Dataset content:

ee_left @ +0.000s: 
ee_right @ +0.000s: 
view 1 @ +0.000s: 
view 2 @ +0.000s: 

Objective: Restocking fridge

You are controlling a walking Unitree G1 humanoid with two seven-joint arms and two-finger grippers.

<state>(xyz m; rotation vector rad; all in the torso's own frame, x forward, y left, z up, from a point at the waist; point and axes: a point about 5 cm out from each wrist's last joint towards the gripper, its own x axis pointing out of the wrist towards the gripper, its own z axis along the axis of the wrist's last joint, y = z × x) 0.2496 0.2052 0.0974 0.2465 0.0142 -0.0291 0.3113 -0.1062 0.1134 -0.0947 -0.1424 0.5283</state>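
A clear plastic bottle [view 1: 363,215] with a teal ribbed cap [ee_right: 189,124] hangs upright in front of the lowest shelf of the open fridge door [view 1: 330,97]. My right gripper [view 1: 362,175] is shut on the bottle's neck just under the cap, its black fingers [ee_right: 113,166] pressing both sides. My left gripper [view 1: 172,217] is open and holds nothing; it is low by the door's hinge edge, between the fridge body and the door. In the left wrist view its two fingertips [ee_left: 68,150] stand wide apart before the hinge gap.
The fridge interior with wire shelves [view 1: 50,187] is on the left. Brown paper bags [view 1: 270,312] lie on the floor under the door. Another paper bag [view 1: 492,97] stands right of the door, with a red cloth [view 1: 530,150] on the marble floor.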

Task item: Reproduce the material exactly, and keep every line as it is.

Response for this exercise:
ee_left @ +0.000s: 
ee_right @ +0.000s: 
view 1 @ +0.000s: 
view 2 @ +0.000s: 

Objective: Restocking fridge

You are controlling a walking Unitree G1 humanoid with two seven-joint arms and two-finger grippers.

<state>(xyz m; rotation vector rad; all in the torso's own frame, x forward, y left, z up, from a point at the waist; point and axes: a point about 5 cm out from each wrist's last joint towards the gripper, its own x axis pointing out of the wrist towards the gripper, its own z axis along the axis of the wrist's last joint, y = z × x) 0.2496 0.2052 0.0974 0.2465 0.0142 -0.0291 0.3113 -0.1062 0.1134 -0.0947 -0.1424 0.5283</state>
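A clear plastic bottle [view 1: 363,215] with a teal ribbed cap [ee_right: 189,124] hangs upright in front of the lowest shelf of the open fridge door [view 1: 330,97]. My right gripper [view 1: 362,175] is shut on the bottle's neck just under the cap, its black fingers [ee_right: 113,166] pressing both sides. My left gripper [view 1: 172,217] is open and holds nothing; it is low by the door's hinge edge, between the fridge body and the door. In the left wrist view its two fingertips [ee_left: 68,150] stand wide apart before the hinge gap.
The fridge interior with wire shelves [view 1: 50,187] is on the left. Brown paper bags [view 1: 270,312] lie on the floor under the door. Another paper bag [view 1: 492,97] stands right of the door, with a red cloth [view 1: 530,150] on the marble floor.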

The submitted response is complete.